Circular dolomite concretion rock formation on Crystal Cove State Beach with ocean and blue sky with clouds in background

If you’ve ever walked the beach at Crystal Cove State Park in Southern California, you may have noticed a collection of mysterious circular rock objects resting on the shoreline. I’ve always wondered what the natural explanation was for these otherworldly looking, flying saucer-shaped discs scattered randomly around the beach. Are they remnants from times of war, like so many concrete installations that can be found along coastlines all over the Pacific? Crashed UFO’s that visited Earth many years ago? Or just a random formation of rocks?
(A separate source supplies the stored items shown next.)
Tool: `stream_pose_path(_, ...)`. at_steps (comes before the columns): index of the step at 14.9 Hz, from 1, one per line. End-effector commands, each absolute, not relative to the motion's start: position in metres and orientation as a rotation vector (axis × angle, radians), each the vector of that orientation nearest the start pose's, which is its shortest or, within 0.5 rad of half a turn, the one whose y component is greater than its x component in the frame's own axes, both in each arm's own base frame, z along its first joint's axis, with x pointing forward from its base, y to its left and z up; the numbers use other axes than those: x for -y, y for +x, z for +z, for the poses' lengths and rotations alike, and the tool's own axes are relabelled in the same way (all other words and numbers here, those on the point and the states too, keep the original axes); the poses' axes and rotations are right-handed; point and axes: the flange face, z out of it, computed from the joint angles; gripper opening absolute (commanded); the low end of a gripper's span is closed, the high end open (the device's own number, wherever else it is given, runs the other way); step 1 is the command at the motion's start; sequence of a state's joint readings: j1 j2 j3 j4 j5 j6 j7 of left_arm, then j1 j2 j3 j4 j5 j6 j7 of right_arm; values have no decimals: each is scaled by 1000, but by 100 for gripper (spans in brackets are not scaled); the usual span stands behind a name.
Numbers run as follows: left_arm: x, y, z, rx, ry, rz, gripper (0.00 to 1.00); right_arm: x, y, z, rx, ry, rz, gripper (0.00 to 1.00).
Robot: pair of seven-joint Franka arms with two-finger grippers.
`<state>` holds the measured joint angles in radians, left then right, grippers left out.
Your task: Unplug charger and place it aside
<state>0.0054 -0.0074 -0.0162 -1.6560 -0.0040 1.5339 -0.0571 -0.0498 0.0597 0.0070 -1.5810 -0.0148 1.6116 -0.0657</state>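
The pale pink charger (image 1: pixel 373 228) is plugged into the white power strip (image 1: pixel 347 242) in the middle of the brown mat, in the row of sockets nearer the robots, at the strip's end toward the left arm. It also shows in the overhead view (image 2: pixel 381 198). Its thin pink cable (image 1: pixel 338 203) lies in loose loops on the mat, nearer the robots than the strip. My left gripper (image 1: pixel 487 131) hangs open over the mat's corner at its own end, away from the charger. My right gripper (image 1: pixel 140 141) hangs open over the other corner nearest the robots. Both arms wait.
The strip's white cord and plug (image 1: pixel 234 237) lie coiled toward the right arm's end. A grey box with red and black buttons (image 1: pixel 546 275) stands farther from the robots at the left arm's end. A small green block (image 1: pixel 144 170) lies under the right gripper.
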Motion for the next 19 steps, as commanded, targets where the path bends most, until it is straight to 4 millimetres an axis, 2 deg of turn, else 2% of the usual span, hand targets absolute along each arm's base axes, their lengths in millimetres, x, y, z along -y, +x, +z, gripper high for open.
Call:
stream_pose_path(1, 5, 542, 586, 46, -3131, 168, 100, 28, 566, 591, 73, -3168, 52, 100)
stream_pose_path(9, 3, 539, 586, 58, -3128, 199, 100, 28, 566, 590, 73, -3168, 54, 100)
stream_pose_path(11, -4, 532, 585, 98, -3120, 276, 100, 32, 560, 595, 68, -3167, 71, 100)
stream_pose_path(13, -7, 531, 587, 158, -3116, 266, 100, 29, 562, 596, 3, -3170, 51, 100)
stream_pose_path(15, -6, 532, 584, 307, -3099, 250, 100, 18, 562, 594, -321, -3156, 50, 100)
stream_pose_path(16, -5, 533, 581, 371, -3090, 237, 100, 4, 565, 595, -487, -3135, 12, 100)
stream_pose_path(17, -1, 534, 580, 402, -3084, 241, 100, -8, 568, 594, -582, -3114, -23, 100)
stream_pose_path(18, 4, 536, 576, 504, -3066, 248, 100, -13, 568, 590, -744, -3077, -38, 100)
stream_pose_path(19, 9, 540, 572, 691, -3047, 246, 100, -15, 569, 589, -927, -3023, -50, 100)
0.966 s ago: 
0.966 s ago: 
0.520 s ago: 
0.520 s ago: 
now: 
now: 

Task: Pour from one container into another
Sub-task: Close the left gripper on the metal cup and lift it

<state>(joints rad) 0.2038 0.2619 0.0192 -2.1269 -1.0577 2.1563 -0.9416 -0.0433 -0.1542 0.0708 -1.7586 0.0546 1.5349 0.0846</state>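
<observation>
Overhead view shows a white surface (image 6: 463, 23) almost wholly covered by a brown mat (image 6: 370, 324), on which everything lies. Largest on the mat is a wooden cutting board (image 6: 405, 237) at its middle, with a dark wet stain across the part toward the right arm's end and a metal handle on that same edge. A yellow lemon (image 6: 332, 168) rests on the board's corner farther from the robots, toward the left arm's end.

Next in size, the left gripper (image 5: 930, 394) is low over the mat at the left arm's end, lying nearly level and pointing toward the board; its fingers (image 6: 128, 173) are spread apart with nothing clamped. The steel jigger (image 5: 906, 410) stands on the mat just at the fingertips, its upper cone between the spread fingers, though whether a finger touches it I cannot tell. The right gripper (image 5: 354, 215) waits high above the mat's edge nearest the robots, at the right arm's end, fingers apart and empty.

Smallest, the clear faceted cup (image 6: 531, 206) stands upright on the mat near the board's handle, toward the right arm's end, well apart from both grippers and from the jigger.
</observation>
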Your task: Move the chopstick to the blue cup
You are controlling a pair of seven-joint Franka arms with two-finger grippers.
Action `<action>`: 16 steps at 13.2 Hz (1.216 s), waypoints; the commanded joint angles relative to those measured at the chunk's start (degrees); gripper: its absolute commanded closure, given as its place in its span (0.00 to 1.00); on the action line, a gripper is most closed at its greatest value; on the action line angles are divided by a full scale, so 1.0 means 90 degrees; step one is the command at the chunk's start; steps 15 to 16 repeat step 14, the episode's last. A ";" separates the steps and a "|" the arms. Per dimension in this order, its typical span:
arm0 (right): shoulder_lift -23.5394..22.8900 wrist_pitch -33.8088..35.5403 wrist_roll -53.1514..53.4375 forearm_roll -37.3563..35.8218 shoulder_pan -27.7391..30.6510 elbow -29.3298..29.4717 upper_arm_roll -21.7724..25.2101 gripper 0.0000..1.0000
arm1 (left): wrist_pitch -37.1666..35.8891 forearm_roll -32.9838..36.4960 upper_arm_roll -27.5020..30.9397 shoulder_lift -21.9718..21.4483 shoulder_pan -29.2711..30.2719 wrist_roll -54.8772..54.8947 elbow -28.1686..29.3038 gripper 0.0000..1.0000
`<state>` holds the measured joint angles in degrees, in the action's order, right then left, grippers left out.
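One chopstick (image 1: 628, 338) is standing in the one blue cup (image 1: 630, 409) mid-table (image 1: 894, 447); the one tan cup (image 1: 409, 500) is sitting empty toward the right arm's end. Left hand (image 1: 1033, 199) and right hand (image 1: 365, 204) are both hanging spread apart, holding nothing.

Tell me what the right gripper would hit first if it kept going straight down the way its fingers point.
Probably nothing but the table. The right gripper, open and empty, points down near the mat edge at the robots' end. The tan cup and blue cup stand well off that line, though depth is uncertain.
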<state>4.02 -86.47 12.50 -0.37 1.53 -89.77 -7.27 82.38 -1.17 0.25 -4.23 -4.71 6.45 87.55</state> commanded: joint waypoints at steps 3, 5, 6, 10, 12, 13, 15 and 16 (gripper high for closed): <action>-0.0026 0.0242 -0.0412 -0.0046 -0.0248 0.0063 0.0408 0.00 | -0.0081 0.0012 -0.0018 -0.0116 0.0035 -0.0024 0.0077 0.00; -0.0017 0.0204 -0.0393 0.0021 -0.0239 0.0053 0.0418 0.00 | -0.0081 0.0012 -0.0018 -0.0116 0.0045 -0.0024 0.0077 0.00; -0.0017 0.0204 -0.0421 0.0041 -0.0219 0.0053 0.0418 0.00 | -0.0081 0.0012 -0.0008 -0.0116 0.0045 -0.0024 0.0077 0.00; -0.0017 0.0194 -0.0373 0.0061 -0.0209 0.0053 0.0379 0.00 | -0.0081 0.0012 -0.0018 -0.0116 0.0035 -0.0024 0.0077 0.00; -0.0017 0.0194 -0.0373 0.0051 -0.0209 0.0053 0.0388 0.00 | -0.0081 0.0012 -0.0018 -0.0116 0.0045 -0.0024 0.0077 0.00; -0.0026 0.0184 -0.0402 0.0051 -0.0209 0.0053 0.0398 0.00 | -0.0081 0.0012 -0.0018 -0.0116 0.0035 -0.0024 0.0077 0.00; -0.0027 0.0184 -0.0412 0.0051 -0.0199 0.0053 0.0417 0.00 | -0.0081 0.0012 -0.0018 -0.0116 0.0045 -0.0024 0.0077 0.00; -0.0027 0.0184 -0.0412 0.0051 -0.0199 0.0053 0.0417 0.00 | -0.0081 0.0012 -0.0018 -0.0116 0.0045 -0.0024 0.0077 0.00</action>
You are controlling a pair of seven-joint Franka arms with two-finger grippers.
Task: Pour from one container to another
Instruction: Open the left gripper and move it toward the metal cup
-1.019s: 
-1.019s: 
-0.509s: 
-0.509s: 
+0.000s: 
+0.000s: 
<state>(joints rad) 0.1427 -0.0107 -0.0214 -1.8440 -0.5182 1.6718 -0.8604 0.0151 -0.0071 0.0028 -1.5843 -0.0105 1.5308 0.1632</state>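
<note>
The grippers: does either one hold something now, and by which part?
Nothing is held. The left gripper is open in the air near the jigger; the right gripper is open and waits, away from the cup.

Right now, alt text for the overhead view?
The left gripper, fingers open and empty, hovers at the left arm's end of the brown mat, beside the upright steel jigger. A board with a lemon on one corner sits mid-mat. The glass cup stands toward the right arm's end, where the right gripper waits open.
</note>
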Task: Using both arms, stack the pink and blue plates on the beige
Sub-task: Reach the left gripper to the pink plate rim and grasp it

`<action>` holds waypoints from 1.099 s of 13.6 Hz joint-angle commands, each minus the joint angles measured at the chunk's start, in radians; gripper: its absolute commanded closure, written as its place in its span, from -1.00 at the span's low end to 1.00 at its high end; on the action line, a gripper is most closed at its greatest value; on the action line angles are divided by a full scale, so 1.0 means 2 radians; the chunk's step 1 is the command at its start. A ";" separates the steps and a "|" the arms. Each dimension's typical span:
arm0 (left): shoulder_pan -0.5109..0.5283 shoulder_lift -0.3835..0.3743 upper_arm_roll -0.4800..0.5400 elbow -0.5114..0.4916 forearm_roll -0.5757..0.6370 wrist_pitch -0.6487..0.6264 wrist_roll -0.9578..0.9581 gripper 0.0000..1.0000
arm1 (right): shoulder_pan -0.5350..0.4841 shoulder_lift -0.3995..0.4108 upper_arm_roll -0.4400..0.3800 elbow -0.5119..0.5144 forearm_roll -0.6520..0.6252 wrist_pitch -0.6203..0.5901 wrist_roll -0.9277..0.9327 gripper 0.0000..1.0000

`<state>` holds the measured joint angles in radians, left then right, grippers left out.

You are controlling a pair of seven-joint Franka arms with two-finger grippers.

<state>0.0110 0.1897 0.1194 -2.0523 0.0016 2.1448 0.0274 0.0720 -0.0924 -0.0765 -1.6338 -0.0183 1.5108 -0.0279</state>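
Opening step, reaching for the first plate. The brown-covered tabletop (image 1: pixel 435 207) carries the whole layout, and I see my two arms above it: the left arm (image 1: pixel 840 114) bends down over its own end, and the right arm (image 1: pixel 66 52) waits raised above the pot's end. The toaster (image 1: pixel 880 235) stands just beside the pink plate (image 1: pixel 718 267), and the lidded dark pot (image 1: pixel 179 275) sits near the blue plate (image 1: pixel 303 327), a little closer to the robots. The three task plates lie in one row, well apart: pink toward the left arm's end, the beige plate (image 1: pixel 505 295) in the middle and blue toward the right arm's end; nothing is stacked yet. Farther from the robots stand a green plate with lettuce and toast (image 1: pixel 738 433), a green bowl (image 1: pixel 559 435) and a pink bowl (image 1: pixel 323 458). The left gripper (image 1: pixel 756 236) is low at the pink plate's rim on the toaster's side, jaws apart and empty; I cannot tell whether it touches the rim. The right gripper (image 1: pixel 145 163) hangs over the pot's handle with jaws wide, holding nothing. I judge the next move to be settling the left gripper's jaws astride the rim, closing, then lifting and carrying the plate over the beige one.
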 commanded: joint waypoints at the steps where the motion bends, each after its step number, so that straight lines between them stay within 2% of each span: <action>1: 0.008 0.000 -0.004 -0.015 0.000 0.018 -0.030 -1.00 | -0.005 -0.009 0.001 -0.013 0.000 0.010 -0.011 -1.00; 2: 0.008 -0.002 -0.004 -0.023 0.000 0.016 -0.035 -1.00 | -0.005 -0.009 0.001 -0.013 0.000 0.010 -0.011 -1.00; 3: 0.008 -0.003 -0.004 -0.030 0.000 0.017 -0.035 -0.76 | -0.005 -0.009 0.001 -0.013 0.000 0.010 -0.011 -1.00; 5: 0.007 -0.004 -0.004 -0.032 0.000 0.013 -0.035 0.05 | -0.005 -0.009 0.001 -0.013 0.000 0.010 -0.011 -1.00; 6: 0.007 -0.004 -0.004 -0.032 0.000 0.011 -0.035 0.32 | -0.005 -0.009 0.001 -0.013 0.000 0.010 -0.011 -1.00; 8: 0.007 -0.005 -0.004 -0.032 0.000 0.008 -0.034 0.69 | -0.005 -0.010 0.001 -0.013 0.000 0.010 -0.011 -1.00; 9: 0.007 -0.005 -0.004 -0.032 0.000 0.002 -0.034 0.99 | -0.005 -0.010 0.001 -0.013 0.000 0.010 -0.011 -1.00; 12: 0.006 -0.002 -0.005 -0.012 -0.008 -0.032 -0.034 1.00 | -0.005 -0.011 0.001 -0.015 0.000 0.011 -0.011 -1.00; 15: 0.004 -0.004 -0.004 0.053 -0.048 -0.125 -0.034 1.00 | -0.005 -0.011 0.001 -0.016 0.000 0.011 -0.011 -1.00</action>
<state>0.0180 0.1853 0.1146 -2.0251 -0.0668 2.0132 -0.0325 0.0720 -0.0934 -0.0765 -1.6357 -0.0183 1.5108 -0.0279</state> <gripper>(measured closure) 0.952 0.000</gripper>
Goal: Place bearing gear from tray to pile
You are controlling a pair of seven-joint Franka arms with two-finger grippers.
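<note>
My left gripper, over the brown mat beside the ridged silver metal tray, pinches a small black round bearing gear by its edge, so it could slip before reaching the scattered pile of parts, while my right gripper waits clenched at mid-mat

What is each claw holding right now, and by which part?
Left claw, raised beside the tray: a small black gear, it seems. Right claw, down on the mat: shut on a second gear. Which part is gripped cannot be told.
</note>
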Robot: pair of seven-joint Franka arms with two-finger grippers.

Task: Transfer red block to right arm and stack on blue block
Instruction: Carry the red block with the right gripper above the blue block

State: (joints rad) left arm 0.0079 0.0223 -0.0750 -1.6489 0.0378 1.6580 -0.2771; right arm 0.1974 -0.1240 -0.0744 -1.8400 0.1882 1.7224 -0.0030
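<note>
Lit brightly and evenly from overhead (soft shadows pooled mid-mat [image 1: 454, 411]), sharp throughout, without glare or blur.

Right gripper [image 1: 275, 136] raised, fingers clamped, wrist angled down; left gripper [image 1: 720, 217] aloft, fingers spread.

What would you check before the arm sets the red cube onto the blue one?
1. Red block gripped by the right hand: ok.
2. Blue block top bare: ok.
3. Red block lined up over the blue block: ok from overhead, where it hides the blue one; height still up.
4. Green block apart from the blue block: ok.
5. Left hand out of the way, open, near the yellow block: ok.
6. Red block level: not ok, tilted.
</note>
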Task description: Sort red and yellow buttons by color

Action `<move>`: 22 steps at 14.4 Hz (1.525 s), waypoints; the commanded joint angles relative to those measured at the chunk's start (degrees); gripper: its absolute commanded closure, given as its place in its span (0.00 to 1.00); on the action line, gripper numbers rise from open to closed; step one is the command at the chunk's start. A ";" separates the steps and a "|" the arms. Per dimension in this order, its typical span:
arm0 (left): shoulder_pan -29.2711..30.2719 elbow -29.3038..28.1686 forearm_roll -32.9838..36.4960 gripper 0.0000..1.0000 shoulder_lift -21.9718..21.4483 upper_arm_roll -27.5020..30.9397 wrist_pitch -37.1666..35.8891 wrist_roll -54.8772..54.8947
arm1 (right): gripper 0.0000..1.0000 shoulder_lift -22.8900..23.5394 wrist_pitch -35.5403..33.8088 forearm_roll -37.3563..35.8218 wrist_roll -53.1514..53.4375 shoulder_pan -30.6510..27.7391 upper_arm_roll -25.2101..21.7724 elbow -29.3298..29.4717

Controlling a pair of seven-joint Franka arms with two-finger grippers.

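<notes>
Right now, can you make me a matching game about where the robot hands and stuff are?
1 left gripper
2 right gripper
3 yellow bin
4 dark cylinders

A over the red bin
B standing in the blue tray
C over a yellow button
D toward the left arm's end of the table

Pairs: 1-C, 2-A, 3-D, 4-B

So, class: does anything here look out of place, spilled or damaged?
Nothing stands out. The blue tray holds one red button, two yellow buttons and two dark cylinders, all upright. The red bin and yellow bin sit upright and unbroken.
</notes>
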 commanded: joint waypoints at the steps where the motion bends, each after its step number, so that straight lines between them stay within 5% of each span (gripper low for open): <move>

After a bit of research, I found out that these curious rock formations are known as "concretions", a phenomenon that occurs in different forms all over the planet. Through a natural process called cementation, a sticky substance adheres to a piece of debris, becoming the nucleus, and a sort of rock “tumor” forms around it. Minerals react with water and fuse to the fledgling formation, and over millennia, the rock grows. In some locations, the cementation process produces perfectly spherical, uniform concretions. In the case of Crystal Cove, the predominant mineral is dolomite, which lends to the creation of the specific formations of this area. When the softer substrate that the rock inhabits gives way from erosion, the hard dolomite concretion is released from the sandstone, and it falls or rolls to terra firma below. 


When viewing these formations on the beach, all one has to do is turn around to face the sandstone cliffs, and virgin concretions can be seen lodged in the bluff, awaiting their escape.